On 12/13/06, Frank Riese <[EMAIL PROTECTED]> wrote:
One of my professors stated that a GCC Back End uses the Control Flow Graph as
its input and that generation of RTL expressions occurs later on.

That is not true.

What roles
do Back and Middle End play in generation of RTL? Would you consider the CFG
or RTL expressions as the input for a GCC Back End?

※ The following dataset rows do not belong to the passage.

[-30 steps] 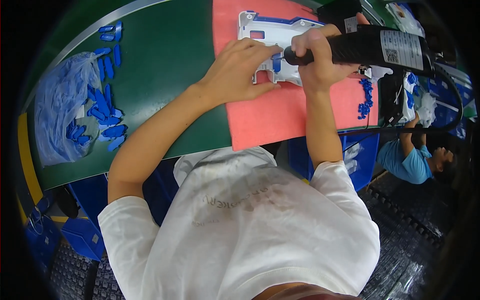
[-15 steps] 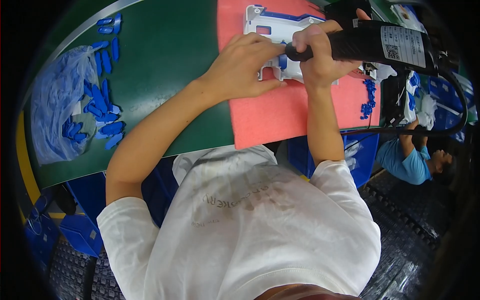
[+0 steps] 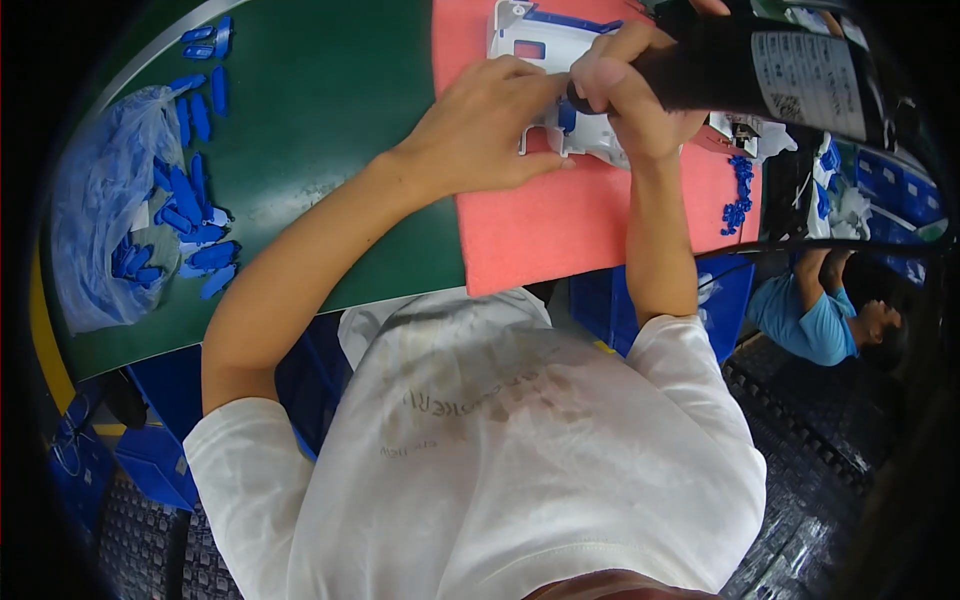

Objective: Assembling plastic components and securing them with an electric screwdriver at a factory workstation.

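One white housing (image 3: 562, 60) lies on a pink mat (image 3: 540, 235) at the far middle of the scene, a blue insert (image 3: 567, 116) showing between two bare hands. The right hand (image 3: 640, 108) wraps closed around a black handheld tool (image 3: 712, 72), its nose close to the insert; the left hand (image 3: 485, 125) rests over the housing, thumb spread from the fingers, though whether its hidden fingertips pinch anything cannot be told. A slip of the nose, perhaps from a tilted tool, could mar the plastic or catch those nearby fingers; the soft mat might let the housing shift under pressure. The housing looks hard and smooth, with a rectangular cutout; the mat appears matte and spongy. Tiny blue parts (image 3: 737, 195) cluster at right. At left, slim, rounded blue pieces (image 3: 183, 195) spill from a crinkled clear bag (image 3: 95, 230) across the glossy green surface (image 3: 320, 110).
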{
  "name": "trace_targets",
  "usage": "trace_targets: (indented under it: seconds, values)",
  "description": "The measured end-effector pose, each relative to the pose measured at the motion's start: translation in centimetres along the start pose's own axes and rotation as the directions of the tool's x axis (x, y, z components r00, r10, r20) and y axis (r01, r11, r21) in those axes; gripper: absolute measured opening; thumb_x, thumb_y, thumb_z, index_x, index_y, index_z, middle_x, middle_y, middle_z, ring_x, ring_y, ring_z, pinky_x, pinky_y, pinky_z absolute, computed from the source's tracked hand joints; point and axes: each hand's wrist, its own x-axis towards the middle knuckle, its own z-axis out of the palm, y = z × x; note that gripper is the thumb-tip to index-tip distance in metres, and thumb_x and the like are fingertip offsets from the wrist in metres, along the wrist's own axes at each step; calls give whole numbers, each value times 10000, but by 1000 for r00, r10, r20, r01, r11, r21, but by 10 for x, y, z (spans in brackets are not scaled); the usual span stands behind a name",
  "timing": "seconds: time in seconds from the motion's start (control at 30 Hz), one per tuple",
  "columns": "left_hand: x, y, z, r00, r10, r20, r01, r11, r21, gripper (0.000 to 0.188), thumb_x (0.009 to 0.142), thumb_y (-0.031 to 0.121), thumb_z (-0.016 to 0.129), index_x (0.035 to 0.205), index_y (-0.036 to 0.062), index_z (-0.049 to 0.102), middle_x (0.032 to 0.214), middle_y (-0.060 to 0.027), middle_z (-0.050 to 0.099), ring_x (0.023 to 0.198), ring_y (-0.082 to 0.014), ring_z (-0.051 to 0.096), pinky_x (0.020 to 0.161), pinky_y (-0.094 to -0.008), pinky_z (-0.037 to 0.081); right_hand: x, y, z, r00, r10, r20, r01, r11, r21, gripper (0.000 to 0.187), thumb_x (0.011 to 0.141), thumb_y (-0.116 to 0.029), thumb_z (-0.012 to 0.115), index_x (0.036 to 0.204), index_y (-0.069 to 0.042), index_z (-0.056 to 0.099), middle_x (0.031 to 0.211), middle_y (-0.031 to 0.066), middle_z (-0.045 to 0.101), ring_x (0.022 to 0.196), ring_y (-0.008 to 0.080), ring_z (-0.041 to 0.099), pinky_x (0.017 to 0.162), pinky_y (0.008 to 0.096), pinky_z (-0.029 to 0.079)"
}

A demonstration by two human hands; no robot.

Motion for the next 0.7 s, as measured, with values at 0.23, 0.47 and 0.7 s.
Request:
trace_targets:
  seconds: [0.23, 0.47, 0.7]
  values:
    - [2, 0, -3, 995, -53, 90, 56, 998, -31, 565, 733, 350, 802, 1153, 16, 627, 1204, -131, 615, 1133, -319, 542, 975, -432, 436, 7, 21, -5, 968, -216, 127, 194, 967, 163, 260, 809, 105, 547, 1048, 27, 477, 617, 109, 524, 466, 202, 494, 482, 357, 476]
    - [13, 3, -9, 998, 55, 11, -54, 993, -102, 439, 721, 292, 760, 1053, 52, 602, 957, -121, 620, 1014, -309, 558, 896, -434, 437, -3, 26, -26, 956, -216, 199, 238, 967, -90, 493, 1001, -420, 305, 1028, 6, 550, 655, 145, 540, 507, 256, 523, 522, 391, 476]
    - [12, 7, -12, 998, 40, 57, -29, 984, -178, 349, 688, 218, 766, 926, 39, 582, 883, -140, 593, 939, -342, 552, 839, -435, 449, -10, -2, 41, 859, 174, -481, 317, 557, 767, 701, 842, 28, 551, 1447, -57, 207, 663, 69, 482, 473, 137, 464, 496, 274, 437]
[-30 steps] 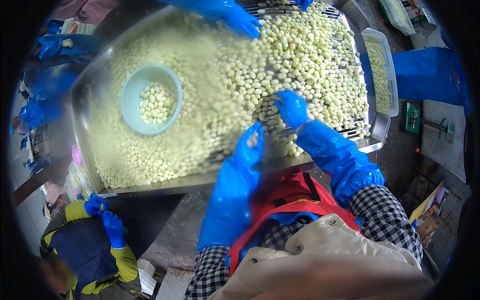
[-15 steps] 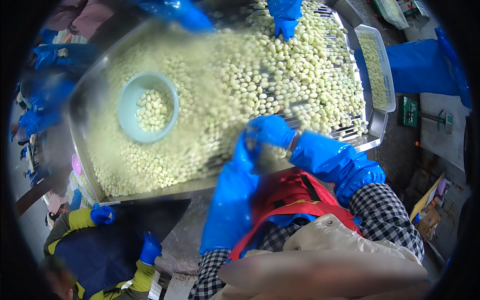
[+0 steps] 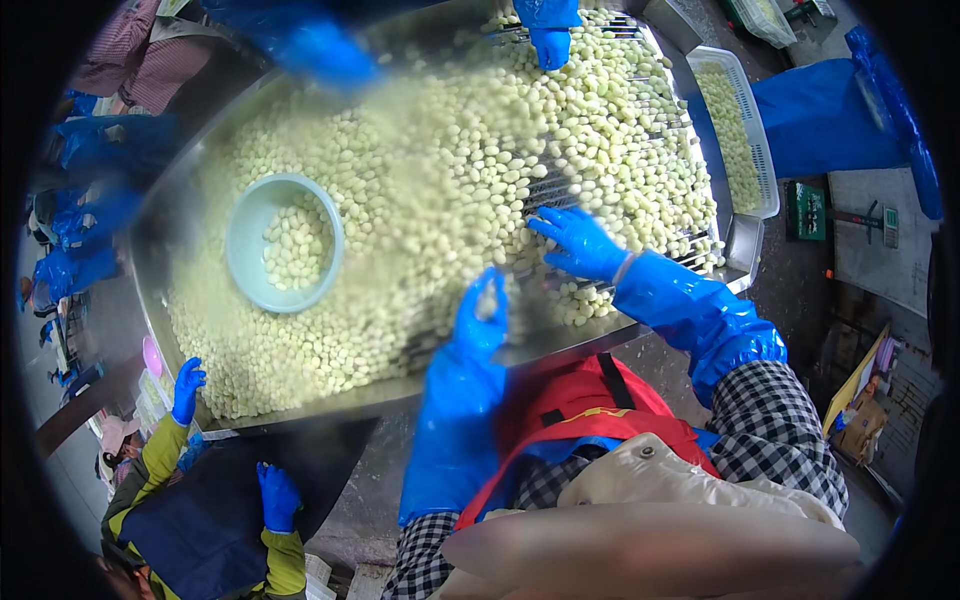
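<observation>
Small pale green oval fruits (image 3: 480, 190) lie thickly over a slatted metal sorting table (image 3: 555, 190). My right hand (image 3: 580, 245), in a blue glove, reaches low over the slats with fingers stretched apart, holding nothing. Closer to the near edge, my left hand (image 3: 482, 315) is gloved too, its thumb and fingers curled together. Pale green shows between those fingers, but I cannot tell whether that is a held fruit or fruits behind. A light blue bowl (image 3: 240, 250) with some fruits in it rests among the fruits at left.
A white basket (image 3: 768, 180) of fruits stands beyond the right end. Across the table, one co-worker's blue glove (image 3: 550, 45) touches the fruits; another blue sleeve (image 3: 320, 50) is blurred. At lower left, a co-worker in a dark blue apron (image 3: 200, 535) has a gloved hand (image 3: 187, 390) near the table's corner.
My hands, close together before, have parted: the right now reaches out with spread fingers, the left has dropped nearer the edge. The lower-left co-worker's hands have risen.
</observation>
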Demonstrator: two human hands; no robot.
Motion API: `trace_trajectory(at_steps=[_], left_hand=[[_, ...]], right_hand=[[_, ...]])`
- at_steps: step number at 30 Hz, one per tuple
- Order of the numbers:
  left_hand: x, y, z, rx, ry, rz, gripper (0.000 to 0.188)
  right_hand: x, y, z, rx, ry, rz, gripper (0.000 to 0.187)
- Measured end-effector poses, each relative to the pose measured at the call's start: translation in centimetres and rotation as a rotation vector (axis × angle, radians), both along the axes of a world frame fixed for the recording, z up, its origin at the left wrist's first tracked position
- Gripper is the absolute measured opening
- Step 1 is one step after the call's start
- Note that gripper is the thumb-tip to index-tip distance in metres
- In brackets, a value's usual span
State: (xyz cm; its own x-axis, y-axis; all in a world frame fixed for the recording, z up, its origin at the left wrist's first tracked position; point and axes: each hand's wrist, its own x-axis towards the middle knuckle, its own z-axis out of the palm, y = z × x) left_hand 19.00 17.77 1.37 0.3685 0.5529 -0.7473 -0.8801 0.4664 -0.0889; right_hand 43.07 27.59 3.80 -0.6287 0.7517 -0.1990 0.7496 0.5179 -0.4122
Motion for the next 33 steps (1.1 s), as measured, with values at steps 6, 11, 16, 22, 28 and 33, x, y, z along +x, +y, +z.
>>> trace_trajectory(at_steps=[6, 11, 16, 22, 28, 33], left_hand=[[0.1, -1.0, -0.4, 0.094, 0.094, -0.062, 0.038], [0.2, -2.3, -2.0, 0.409, 0.471, -0.227, 0.041], [-0.4, -1.9, -2.8, 0.276, 0.051, -0.09, 0.047], [0.7, -1.6, -2.5, 0.245, 0.085, -0.114, 0.048], [1.2, -0.3, -2.5, 0.081, 0.155, -0.129, 0.04], [2.6, 1.2, -1.0, 0.094, 0.11, -0.016, 0.044]], right_hand=[[2.2, 9.6, -1.4, 0.262, 0.132, -0.558, 0.03], [2.2, 15.4, -5.1, 0.101, -0.259, -0.562, 0.017], [2.3, 14.0, -4.2, 0.141, -0.289, -0.64, 0.018], [0.2, 13.1, -3.4, 0.153, -0.048, -0.686, 0.028], [-1.2, 13.9, -2.0, 0.107, -0.116, -0.798, 0.022], [-5.1, 5.2, 2.7, -0.309, 0.216, -0.432, 0.026]])
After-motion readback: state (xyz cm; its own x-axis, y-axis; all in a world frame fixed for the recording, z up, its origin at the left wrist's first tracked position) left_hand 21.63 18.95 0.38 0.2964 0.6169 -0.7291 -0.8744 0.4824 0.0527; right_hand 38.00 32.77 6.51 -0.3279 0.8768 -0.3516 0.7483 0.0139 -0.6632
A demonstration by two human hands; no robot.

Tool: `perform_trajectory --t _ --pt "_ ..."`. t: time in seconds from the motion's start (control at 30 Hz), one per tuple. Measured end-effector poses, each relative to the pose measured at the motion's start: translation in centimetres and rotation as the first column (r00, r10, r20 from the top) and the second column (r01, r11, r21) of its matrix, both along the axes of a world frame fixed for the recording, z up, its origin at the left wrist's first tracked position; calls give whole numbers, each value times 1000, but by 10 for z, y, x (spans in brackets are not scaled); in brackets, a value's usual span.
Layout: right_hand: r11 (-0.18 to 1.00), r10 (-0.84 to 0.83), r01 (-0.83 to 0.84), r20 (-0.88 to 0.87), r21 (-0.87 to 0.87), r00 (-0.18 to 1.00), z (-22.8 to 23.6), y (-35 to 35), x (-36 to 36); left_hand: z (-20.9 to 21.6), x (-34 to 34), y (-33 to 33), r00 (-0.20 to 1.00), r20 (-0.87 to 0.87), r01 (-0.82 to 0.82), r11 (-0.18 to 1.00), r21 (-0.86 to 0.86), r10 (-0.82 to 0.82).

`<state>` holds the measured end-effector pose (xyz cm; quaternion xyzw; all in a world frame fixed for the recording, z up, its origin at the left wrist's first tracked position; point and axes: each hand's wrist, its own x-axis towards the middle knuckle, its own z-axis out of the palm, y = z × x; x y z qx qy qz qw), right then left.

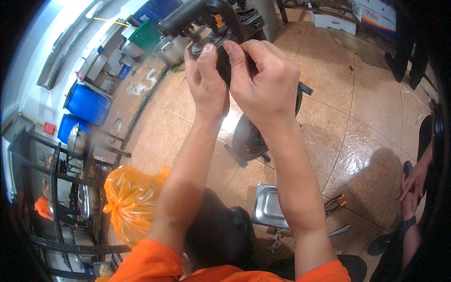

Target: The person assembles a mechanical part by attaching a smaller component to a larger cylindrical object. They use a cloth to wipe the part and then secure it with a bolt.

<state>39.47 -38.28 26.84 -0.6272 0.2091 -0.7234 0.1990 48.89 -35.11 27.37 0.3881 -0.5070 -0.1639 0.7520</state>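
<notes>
A black metal machine (197, 18) with a thick curved pipe-like arm stands in front of me at the top of the head view. Both my arms reach up to it. My left hand (206, 84) is closed against its near side, thumb up and fingers curled. Right beside it, my right hand (265, 77) is also closed, the thumb pressed to the bent forefinger. Whatever the two hands pinch between them is hidden behind the fingers. Below my wrists the machine's dark round lower part (249, 141) shows near the floor.
An orange plastic bag (134, 202) sits at my left, by a black metal rack (56, 188). A steel pan (270, 207) and orange-handled pliers (336, 204) lie on the tiled floor. Blue barrels (87, 103) stand far left. Another person's hand (416, 178) is at the right.
</notes>
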Motion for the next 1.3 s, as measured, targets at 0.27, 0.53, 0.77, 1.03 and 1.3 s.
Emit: perform_trajectory --t 0.27,0.53,0.77,1.03,1.3 --pt "994 60 -45 147 -102 987 0 -2 2 -1 3 -3 1000 -20 -1 1000 20 1" --pt "993 44 -33 95 -115 994 -2 4 -2 0 1 -2 999 -31 -21 1000 7 21" --pt "993 5 2 60 -115 998 -4 4 -3 -1 3 -2 999 -30 -18 1000 8 18" --pt "996 -31 35 46 -81 998 -2 2 1 -2 5 -5 998 -43 -36 999 -26 35" --pt "997 3 1 52 -82 999 5 1 0 -1 3 -1 997 -28 -79 997 -17 78"
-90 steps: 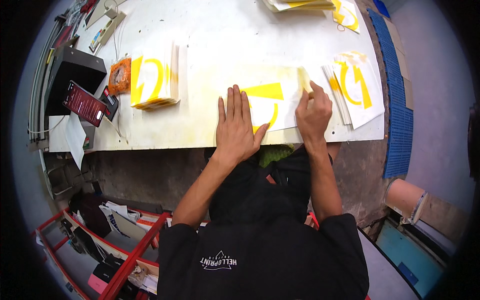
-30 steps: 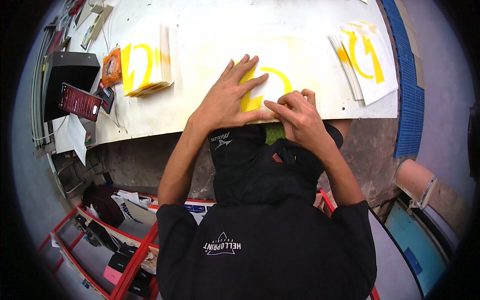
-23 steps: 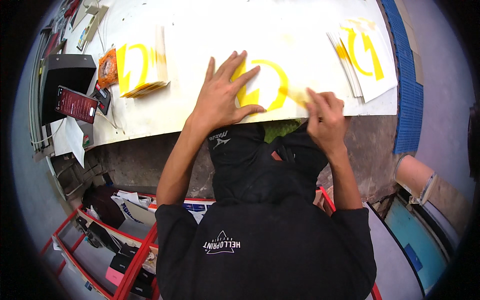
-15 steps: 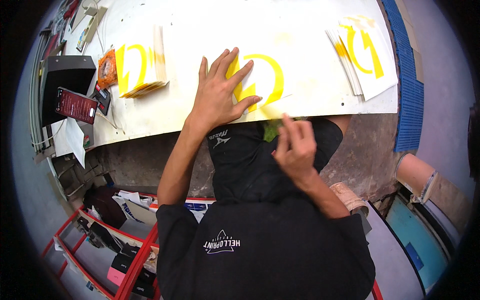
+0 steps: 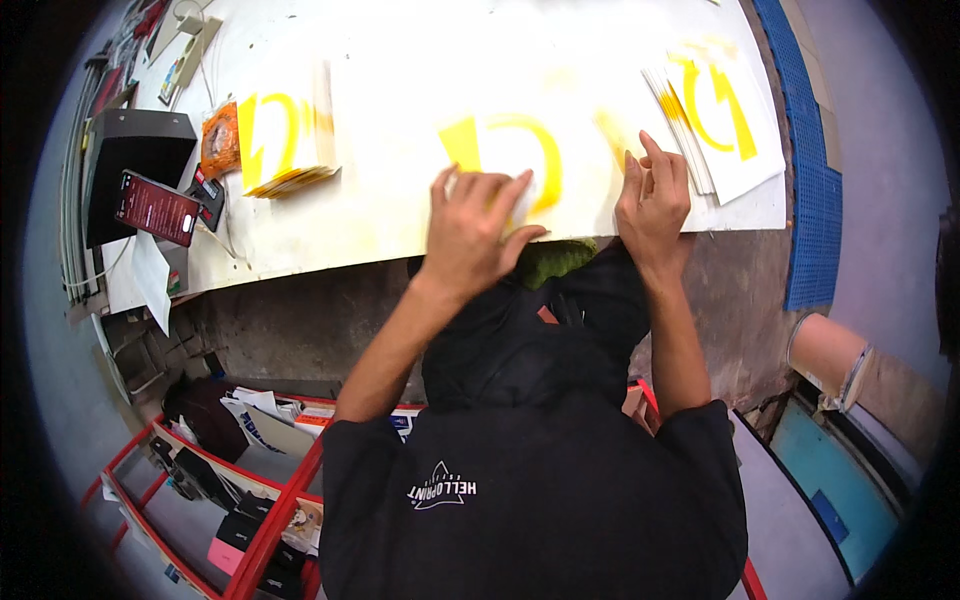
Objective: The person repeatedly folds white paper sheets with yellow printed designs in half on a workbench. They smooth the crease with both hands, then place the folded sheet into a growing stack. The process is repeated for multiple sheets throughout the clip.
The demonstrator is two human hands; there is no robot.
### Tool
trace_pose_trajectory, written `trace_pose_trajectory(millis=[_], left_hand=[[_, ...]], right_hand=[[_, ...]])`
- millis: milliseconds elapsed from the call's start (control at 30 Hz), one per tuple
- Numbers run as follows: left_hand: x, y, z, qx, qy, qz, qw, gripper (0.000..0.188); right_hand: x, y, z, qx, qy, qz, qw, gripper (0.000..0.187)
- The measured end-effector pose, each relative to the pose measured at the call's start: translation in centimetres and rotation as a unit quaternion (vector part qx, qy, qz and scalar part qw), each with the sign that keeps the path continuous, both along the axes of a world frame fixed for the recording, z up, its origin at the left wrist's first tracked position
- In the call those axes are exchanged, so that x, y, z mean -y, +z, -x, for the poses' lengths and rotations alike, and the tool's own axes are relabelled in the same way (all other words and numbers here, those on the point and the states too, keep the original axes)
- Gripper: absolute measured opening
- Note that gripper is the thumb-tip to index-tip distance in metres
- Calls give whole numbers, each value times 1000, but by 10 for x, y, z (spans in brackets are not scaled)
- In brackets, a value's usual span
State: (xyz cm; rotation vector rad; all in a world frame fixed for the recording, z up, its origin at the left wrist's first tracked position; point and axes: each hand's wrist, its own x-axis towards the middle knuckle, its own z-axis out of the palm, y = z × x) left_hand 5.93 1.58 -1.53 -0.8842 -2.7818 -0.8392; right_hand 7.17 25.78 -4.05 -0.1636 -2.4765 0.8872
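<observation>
My left hand [image 5: 478, 225] is over the near edge of the table, its fingers apart and bent down onto a yellow lightning-and-arc design [image 5: 545, 165]. The hand covers part of the design, and a pale blur shows beside its index finger. My right hand [image 5: 655, 205] is to the right, fingers curled together, beside the right-hand stack. At its fingertips is a thin, blurred white and yellow piece [image 5: 612, 140], apparently pinched; its exact kind is unclear. The right stack of white sheets [image 5: 735, 165] bears a yellow design, turned the other way.
Another stack of yellow-printed sheets [image 5: 285, 150] stands at left, beside an orange packet [image 5: 220, 138], a phone [image 5: 155, 208] and a black box [image 5: 140, 150]. A power strip [image 5: 188, 60] lies at the far left. Red-framed shelving [image 5: 270, 530] stands low at left.
My right hand has moved right and away from me, from the table edge to beside the right stack. My left hand has drawn back toward me and bent its fingers.
</observation>
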Motion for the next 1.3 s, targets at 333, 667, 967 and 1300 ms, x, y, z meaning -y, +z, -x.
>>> trace_pose_trajectory(millis=[333,667,967,1300], left_hand=[[12,17,0,207,179,-385,881,4],[164,88,72,-192,196,-216,937,17],[217,57,63,-55,138,106,983,12],[140,54,23,-159,136,-52,976,50]], right_hand=[[-1,-20,-2,-8,-6,-53,999,38],[3,-14,-1,-12,-18,-73,997,40],[3,-4,-3,8,-33,-217,976,39],[-103,32,11,154,-39,-149,976,53]])
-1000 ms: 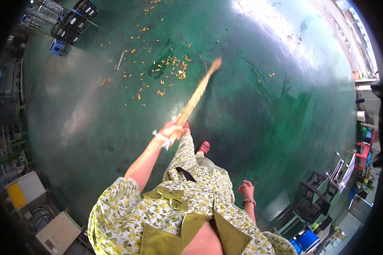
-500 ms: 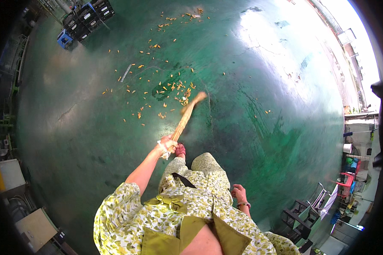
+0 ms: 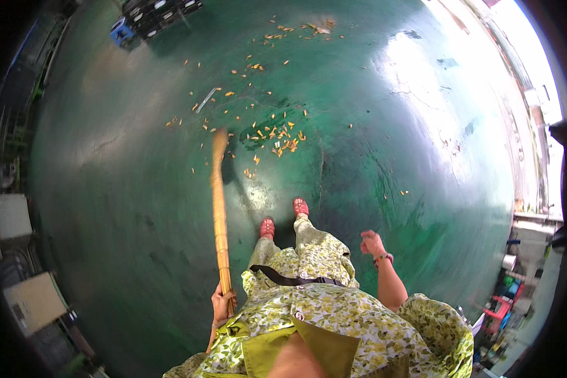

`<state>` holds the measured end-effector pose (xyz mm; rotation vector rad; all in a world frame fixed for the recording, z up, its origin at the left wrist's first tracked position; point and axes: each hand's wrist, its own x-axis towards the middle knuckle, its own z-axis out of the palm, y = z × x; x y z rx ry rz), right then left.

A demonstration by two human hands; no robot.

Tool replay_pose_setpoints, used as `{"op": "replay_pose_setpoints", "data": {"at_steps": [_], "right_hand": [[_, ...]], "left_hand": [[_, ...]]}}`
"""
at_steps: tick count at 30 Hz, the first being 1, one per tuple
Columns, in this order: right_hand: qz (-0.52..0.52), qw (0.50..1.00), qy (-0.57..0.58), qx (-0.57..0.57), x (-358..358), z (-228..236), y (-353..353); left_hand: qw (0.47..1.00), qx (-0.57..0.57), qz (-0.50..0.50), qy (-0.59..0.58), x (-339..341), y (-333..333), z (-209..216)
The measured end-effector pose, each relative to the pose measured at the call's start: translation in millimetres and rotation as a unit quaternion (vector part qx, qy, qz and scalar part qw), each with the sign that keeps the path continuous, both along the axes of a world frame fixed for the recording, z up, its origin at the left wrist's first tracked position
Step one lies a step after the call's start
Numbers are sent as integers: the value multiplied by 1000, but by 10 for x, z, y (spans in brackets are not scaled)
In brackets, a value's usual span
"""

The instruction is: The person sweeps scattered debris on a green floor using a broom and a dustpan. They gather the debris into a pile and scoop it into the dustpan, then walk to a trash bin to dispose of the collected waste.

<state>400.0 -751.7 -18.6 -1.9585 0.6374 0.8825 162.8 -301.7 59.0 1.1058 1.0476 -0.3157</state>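
Observation:
A long straw broom (image 3: 219,214) is gripped near its end by my left hand (image 3: 221,306), fingers wrapped round it, low beside my left hip. Its blurred tip points away from me above the green floor, left of a loose patch of yellow-orange leaves (image 3: 286,146). More leaves lie scattered farther ahead. On the right, my right hand (image 3: 372,243) hangs out from my body with its fingers curled in and nothing seen in them; a bracelet (image 3: 383,259) circles that wrist. My feet in red shoes (image 3: 300,206) stand between the hands.
A pale flat strip (image 3: 206,99) lies among the leaves. Dark crates (image 3: 164,14) and a blue stool-like item (image 3: 122,31) stand far left. Boxy furniture (image 3: 34,302) lines the left side. Coloured items, including a red one (image 3: 499,307), crowd the right wall.
The broom has swung left, away from the main leaf patch, and my left hand has drawn back toward my hip. My right arm has swung forward and outward. One foot has come forward.

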Motion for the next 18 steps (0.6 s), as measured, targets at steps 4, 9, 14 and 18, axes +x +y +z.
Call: {"op": "replay_pose_setpoints", "data": {"at_steps": [4,9,14,18], "right_hand": [[-18,997,-32,66,646,226,236],[56,996,4,75,808,-6,-48],[128,984,115,-38,598,9,-540],[91,984,142,-50,652,77,-788]], "left_hand": [[982,-7,144,125,-838,-251,-339],[944,-11,320,77,-766,-176,-145],[821,-294,489,18,-819,-36,-933],[834,-355,421,-25,-45,-452,-1113]]}}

Let me first say that the definitions of front end, back end, and
middle end are a bit hairy.  You have to carefully define what you
classify as belonging to the middle end or the back end.  I actually
try to avoid the terms nowadays.

Also, you have to be specific about the version of GCC that you're
talking about. GCC2, GCC3 and GCC4 are completely different
internally, and even the differences between various GCC4 releases are
quite significant.

Anyway...

The steps through the compiler are as follows:

1. front end runs, produces GENERIC
2. GENERIC is lowered to GIMPLE
3. a CFG is constructed for GIMPLE
4. GIMPLE (tree-ssa) optimizers run
5. GIMPLE is expanded to RTL, while preserving the CFG
6. RTL optimizers run
7. assembly is written out

The RTL generation in step 5 is done one statement at a time.   The
part of the compiler that generates the RTL is a mix of shared code
and of back end code: A single GIMPLE statement at a time is passed to
the middle-end expand routines, which tries to produce RTL for this
statement using instructions available on the target machine.  The
available instructions are defined by the target machine description
(i.e. the back end).

Try to understand cfgexpand.c and the section on named RTL patterns in
the GCC internals manual.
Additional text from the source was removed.